» TASK STATEMENT
Your answer should consist of the lines below that hold the word "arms".

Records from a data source

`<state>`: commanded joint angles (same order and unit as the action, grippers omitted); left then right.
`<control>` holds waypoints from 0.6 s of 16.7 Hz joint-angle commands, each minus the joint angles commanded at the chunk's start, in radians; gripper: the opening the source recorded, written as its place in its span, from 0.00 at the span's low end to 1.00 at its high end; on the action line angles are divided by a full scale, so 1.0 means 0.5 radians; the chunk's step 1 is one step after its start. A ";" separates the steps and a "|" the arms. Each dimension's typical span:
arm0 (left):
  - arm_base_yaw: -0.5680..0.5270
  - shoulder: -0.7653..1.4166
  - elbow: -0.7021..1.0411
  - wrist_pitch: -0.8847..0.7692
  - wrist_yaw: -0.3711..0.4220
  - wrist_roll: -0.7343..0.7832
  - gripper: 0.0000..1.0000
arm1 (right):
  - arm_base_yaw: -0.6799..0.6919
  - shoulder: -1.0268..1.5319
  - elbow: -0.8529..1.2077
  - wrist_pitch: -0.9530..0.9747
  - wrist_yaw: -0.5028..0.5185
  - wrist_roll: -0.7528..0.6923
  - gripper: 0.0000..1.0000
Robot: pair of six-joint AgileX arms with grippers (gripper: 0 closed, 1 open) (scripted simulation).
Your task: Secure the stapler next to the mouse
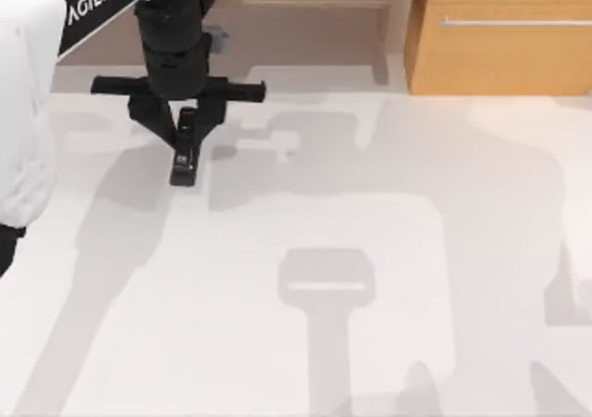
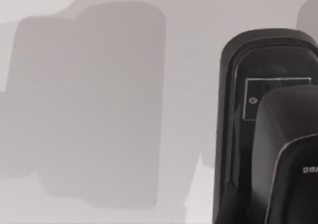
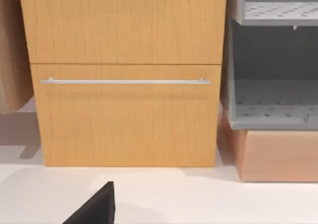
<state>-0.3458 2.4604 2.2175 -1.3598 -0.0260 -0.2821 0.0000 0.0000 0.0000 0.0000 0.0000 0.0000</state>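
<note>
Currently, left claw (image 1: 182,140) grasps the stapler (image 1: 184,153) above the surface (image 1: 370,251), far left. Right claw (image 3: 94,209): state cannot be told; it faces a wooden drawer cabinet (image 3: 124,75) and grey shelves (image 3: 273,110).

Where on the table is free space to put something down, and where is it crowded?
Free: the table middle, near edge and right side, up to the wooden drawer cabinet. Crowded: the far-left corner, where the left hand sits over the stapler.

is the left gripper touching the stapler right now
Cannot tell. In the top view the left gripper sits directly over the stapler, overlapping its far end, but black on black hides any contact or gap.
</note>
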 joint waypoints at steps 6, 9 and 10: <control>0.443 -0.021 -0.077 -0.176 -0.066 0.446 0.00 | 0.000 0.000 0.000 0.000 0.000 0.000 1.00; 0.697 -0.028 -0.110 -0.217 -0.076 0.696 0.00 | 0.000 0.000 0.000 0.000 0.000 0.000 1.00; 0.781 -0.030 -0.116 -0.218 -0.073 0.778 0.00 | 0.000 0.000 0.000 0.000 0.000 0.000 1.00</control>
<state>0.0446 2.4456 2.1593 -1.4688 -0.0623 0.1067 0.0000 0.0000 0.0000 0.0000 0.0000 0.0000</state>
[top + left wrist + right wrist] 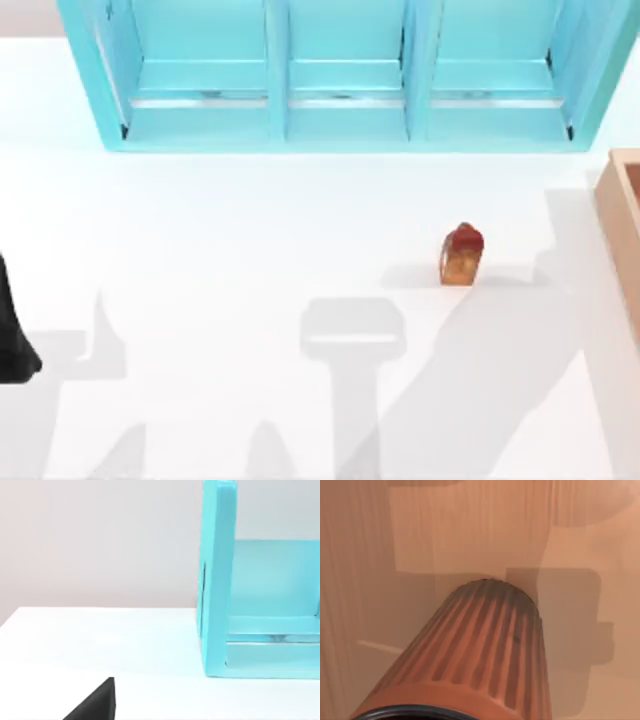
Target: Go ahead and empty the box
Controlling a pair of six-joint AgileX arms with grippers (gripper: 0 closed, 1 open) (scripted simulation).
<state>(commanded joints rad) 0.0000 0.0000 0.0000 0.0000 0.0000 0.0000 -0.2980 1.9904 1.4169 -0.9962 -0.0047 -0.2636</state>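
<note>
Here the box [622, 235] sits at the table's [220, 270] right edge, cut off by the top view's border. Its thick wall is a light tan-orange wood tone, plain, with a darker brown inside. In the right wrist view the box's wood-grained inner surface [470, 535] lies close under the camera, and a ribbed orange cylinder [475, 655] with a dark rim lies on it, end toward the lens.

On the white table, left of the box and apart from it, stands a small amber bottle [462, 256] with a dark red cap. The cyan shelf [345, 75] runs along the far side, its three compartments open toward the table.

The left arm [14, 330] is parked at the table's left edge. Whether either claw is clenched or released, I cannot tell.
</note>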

» THE ANSWER
`<control>` holds waypoints from 0.6 s of 16.7 Hz joint-angle commands, each minus the joint angles commanded at the chunk's start, in radians; gripper: the opening the source recorded, written as its place in its span, from 0.00 at the span's low end to 1.00 at its high end; on the action line angles are divided by a full scale, so 1.0 means 0.5 radians; the chunk's step 1 is one step after its start. A ";" separates the steps and a "|" the arms. Each dimension's typical span:
Robot: pair of six-joint AgileX arms with grippers (gripper: 0 closed, 1 open) (scripted simulation).
Controlling a pair of six-joint AgileX arms with grippers (gripper: 0 closed, 1 open) (scripted simulation).

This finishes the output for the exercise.